O uso da polilaminina no HUOP ocorreu por meio do mecanismo regulatório do uso compassivo da Anvisa, destinado a terapias experimentais em situações onde não existem opções eficazes disponíveis. A equipe médica, liderada pelo neurocirurgião e professor da Unioeste Lázaro de Lima, realizou uma análise criteriosa para garantir que o paciente estivesse apto para receber a substância. O médico Arthur Luiz Freitas Forte, integrante da equipe de pesquisa, destaca que o procedimento seguiu um protocolo rigoroso, com total transparência para o paciente e familiares, que aceitaram a possibilidade científica mesmo sem garantias absolutas.

Integração entre ensino, pesquisa e assistência no HUOP fortalece inovação médica

O coordenador do curso de Medicina da Unioeste, Marcius Benigno M. dos Santos, ressalta que a aplicação da polilaminina demonstra a essência do hospital universitário, onde ensino, pesquisa e assistência se unem. A participação em estudos inovadores transforma a formação dos futuros médicos, mantendo-os alinhados com os avanços científicos sem perder a esperança na busca por soluções. O diretor geral do HUOP, Rafael Muniz de Oliveira, destaca o protagonismo da instituição, que vem implementando diversas ações pioneiras, sempre com foco no paciente e no apoio da Secretaria de Saúde do Estado do Paraná.

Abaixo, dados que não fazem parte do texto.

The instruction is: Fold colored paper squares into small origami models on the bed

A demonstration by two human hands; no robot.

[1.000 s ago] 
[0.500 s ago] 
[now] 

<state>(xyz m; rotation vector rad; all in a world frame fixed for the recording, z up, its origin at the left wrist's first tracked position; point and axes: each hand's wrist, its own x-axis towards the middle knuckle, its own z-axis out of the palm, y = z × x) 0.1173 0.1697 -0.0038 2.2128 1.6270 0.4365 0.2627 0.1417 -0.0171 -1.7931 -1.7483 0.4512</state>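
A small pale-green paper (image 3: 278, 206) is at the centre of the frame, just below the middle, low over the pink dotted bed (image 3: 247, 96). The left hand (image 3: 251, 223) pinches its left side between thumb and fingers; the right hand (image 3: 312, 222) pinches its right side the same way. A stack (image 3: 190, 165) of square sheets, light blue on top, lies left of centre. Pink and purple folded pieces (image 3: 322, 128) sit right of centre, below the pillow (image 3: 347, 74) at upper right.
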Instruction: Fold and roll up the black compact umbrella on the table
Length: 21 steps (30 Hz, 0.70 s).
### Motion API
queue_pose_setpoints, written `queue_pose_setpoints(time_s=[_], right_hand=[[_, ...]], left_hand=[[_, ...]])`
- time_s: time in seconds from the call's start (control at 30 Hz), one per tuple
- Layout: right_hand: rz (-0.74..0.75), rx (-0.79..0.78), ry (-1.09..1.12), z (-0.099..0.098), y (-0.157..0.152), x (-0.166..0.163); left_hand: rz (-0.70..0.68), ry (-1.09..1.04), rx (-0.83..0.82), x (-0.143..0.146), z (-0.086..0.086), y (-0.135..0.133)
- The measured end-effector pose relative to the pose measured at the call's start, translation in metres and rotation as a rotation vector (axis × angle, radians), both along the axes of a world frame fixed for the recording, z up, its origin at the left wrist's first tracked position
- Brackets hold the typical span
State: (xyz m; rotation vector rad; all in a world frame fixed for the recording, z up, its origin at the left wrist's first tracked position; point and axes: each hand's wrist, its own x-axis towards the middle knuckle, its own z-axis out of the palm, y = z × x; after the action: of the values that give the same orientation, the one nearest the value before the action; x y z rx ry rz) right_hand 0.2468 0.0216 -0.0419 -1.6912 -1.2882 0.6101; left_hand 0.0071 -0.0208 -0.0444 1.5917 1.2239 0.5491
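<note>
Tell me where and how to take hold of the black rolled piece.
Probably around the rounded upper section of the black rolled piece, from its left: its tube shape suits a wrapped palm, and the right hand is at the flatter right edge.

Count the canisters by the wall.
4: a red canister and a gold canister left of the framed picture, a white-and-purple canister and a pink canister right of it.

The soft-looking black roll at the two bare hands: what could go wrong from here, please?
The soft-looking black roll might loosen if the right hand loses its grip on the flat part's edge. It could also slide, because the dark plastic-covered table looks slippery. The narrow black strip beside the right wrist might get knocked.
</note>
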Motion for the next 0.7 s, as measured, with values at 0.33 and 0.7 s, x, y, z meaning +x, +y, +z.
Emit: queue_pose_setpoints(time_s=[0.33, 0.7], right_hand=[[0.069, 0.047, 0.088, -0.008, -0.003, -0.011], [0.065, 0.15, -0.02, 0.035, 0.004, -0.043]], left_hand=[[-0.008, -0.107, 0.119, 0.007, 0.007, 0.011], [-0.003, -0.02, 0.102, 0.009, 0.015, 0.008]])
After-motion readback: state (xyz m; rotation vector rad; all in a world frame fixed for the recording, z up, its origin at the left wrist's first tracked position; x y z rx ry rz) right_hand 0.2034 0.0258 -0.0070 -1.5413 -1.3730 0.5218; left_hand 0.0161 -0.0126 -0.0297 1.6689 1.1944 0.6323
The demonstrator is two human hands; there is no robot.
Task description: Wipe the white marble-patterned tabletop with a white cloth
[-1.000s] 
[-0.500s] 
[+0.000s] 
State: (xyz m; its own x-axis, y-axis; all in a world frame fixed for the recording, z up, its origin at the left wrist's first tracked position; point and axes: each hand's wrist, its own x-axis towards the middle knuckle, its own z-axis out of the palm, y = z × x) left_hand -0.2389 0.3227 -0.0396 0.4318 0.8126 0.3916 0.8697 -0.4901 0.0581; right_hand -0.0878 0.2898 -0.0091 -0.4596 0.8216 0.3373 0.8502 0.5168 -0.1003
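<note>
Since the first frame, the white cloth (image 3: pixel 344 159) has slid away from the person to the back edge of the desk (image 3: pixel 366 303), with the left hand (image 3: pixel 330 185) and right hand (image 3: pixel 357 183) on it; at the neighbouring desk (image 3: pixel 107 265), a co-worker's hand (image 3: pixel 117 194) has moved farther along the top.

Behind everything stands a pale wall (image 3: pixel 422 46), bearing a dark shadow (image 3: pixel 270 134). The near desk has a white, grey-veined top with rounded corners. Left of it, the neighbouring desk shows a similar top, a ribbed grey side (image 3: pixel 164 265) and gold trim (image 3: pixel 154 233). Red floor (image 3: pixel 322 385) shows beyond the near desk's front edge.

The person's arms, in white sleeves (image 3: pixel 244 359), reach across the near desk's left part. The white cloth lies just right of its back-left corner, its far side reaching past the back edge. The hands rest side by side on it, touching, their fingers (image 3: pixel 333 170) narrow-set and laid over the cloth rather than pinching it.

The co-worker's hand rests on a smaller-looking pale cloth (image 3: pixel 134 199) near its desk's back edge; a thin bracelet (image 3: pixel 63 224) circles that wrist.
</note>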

Monitoramento e reabilitação pós-aplicação garantem acompanhamento completo do paciente

Após a aplicação da polilaminina, o paciente permanece em acompanhamento clínico rigoroso, incluindo exames periódicos, avaliações neurológicas e fisioterapia intensiva. A reabilitação multiprofissional é fundamental para observar possíveis respostas motoras e ajustar o tratamento conforme a evolução. Essa fase é crucial para validar a eficácia da polilaminina em casos reais e contribuir para futuras fases de pesquisa, que poderão levar à aprovação comercial do medicamento pela Anvisa.

Perspectivas futuras para o tratamento de lesões medulares com polilaminina

Embora ainda esteja em fase inicial de estudo clínico, a polilaminina apresenta resultados promissores para o tratamento de traumas raquimedulares agudos. O recente estudo preliminar da UFRJ, com oito pacientes, reforça o potencial terapêutico da substância. Caso todas as fases de desenvolvimento sejam bem-sucedidas, será possível solicitar o registro sanitário da polilaminina e, posteriormente, sua comercialização, ampliando as opções de tratamento para pacientes com lesões medulares no Brasil e no mundo.